■ EXERCISE ■
If a record contains a picture, leave the picture out and copy everything else exactly.

■ INPUT DATA ■

::::

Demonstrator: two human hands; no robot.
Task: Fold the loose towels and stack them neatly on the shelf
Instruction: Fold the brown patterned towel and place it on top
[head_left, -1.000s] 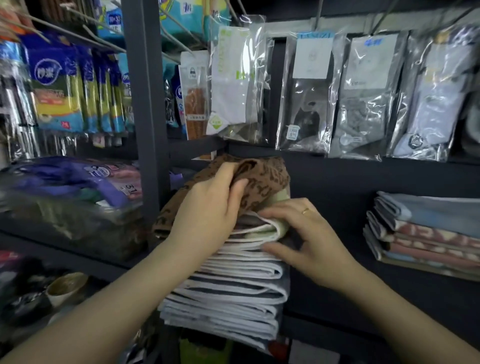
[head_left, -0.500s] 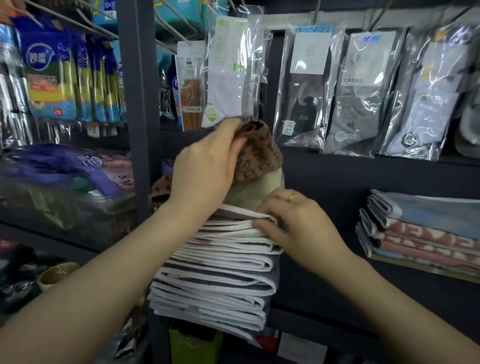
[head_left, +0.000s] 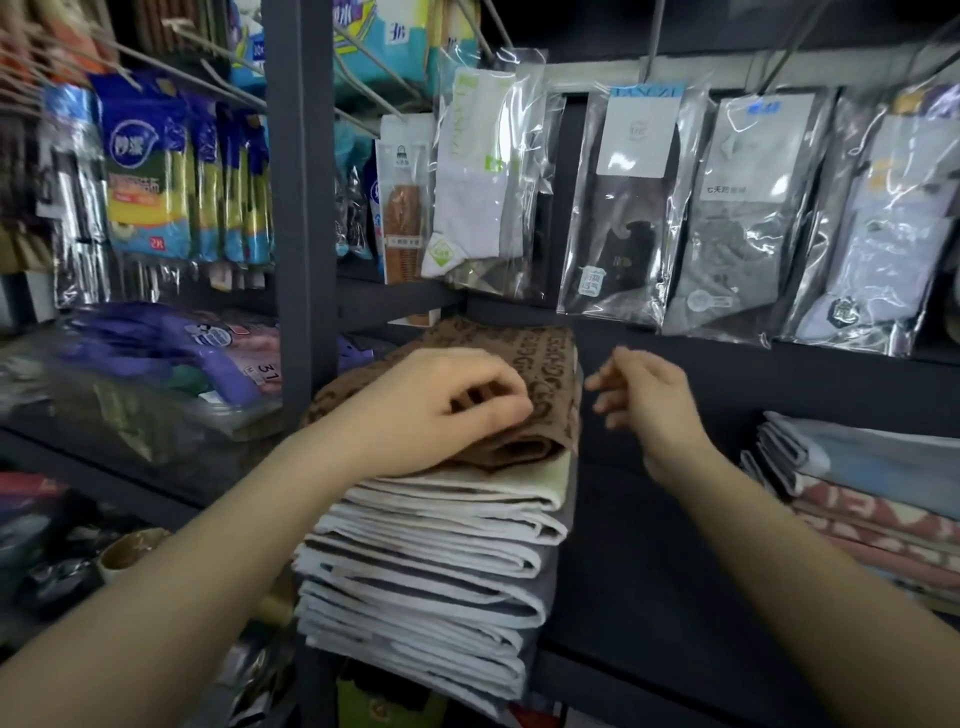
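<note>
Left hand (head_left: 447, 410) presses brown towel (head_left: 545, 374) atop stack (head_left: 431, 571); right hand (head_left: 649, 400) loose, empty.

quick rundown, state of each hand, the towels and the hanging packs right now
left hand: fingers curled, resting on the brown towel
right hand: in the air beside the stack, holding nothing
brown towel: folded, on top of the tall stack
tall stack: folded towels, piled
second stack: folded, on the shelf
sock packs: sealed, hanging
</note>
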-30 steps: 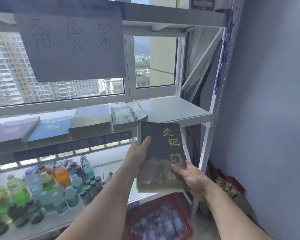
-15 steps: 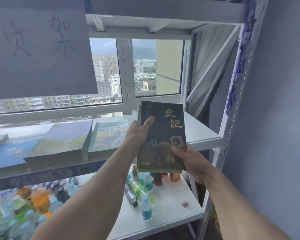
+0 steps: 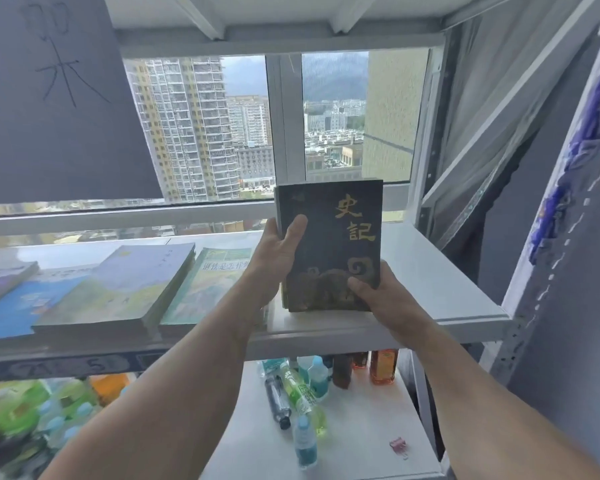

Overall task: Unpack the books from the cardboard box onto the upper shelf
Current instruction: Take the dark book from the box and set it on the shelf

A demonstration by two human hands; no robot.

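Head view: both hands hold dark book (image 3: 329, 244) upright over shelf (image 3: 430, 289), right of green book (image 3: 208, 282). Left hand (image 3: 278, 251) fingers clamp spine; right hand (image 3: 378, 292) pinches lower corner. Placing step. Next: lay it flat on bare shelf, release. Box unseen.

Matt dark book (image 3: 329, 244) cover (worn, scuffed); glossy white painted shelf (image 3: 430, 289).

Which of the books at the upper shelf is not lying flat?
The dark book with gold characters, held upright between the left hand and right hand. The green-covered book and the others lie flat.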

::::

■ EXERCISE OUTPUT ■
Demonstrator: two human hands; no robot.
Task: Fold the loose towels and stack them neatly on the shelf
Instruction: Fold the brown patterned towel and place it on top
[head_left, -1.000s] 
[head_left, -0.500s] 
[head_left, +0.000s] 
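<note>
Left hand (head_left: 447, 410) presses brown towel (head_left: 545, 374) atop stack (head_left: 431, 571); right hand (head_left: 649, 400) loose, empty.

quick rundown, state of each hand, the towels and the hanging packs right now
left hand: fingers curled, resting on the brown towel
right hand: in the air beside the stack, holding nothing
brown towel: folded, on top of the tall stack
tall stack: folded towels, piled
second stack: folded, on the shelf
sock packs: sealed, hanging
</note>
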-30 steps: 
-15 steps: 
+0 steps: 

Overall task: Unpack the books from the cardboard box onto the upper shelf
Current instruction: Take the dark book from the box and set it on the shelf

A demonstration by two human hands; no robot.

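Head view: both hands hold dark book (image 3: 329, 244) upright over shelf (image 3: 430, 289), right of green book (image 3: 208, 282). Left hand (image 3: 278, 251) fingers clamp spine; right hand (image 3: 378, 292) pinches lower corner. Placing step. Next: lay it flat on bare shelf, release. Box unseen.

Matt dark book (image 3: 329, 244) cover (worn, scuffed); glossy white painted shelf (image 3: 430, 289).

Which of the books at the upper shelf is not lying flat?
The dark book with gold characters, held upright between the left hand and right hand. The green-covered book and the others lie flat.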

That finishes the output for this exercise.